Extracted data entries
++++

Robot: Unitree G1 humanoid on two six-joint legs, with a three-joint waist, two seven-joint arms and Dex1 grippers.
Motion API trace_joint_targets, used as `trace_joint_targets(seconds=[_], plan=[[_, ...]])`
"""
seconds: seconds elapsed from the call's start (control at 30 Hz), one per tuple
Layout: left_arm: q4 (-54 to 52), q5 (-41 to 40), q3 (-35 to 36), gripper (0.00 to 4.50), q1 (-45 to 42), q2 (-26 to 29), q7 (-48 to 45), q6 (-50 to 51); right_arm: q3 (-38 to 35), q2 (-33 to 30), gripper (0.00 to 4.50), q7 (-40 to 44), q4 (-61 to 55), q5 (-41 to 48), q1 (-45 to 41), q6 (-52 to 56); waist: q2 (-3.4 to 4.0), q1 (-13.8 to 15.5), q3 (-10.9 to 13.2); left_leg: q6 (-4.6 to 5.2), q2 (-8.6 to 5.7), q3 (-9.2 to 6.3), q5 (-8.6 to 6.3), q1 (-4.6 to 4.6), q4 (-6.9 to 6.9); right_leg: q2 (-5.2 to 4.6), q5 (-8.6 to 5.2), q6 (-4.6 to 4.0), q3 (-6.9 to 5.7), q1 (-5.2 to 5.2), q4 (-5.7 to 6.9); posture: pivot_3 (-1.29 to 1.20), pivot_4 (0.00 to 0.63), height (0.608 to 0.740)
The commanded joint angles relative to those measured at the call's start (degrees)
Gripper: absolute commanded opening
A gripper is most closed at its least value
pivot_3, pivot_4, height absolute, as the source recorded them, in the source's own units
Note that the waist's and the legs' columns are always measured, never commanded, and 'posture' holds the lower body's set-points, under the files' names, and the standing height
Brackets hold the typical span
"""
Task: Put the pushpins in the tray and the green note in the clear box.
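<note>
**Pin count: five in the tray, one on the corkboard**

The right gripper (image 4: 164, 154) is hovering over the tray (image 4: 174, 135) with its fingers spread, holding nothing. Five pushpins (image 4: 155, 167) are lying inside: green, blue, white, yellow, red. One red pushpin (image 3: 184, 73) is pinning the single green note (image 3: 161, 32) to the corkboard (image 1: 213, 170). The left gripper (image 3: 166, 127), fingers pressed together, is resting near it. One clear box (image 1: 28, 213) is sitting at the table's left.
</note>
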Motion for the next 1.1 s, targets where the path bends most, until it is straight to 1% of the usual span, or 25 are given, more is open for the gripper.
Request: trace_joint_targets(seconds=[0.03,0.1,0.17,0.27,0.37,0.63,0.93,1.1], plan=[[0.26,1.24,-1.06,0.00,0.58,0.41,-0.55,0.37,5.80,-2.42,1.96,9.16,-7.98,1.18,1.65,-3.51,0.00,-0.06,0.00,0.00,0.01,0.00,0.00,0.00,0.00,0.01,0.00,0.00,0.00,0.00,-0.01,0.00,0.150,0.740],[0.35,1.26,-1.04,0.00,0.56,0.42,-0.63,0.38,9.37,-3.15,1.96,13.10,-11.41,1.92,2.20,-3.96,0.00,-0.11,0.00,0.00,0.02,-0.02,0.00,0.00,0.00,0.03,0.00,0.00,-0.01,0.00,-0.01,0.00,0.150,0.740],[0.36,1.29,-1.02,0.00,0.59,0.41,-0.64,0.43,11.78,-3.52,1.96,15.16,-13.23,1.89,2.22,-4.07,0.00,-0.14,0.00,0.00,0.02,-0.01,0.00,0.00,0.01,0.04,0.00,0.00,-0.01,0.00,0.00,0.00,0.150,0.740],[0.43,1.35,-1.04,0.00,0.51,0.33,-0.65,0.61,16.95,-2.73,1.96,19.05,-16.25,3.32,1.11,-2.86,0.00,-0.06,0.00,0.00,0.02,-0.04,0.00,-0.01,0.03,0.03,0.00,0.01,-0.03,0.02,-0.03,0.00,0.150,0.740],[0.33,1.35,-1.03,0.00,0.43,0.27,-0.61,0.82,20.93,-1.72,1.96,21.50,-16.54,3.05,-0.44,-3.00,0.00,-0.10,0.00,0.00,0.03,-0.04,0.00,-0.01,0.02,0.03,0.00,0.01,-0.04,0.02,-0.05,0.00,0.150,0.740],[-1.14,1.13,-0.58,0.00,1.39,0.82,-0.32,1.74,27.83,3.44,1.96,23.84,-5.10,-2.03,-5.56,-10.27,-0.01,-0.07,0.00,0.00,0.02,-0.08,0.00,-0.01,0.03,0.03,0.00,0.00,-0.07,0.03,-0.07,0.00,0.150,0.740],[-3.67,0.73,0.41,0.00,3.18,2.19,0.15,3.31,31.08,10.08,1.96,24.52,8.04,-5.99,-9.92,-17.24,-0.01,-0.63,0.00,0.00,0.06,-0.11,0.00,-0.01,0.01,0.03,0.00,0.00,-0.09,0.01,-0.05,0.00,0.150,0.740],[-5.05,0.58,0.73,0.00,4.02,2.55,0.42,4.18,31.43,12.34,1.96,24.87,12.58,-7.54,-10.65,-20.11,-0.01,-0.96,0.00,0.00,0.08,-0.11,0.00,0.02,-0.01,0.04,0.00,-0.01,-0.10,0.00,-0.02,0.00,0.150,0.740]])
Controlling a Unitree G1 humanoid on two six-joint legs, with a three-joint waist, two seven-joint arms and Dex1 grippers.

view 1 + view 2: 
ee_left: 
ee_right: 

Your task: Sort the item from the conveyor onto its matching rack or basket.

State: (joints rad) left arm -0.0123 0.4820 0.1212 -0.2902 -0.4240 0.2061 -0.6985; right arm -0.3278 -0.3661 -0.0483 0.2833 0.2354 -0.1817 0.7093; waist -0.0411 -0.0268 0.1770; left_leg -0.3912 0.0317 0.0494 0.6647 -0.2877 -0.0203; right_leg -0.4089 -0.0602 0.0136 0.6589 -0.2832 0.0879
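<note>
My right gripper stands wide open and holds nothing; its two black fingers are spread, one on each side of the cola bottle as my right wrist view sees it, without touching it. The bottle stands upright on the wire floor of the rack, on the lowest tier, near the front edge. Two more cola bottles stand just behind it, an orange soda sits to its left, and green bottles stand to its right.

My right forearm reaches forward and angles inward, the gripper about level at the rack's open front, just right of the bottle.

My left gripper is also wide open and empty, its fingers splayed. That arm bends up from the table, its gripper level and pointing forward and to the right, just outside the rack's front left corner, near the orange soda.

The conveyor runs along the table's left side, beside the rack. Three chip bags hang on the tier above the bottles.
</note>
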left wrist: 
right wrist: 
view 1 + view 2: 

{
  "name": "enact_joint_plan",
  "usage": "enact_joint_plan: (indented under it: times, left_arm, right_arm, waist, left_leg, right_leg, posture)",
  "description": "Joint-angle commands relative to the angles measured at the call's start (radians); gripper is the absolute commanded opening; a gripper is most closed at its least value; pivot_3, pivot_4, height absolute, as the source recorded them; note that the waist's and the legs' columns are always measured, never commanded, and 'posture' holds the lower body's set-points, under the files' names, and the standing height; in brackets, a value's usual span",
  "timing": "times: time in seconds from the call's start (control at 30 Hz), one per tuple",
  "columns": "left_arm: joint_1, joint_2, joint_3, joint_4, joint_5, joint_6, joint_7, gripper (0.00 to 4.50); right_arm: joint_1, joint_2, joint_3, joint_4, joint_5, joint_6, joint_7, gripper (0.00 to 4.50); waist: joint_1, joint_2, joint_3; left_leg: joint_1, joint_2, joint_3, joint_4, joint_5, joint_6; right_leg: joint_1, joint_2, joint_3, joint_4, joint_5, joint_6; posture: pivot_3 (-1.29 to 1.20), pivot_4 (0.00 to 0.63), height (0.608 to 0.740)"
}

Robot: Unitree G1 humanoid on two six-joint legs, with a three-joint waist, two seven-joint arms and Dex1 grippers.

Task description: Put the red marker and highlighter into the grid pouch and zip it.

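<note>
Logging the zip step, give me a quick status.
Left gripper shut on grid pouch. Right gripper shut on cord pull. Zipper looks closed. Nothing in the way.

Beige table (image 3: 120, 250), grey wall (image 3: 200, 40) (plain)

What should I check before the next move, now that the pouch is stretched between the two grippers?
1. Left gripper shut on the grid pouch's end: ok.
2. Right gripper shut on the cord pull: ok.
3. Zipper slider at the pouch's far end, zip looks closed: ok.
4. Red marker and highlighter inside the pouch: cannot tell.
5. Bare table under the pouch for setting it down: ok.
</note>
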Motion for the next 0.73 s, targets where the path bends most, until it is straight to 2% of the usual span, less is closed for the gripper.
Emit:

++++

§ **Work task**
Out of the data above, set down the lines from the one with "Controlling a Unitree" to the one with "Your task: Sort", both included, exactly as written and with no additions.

§ **Exercise response**
Controlling a Unitree G1 humanoid on two six-joint legs, with a three-joint waist, two seven-joint arms and Dex1 grippers.

view 1 + view 2: 
ee_left: 
ee_right: 

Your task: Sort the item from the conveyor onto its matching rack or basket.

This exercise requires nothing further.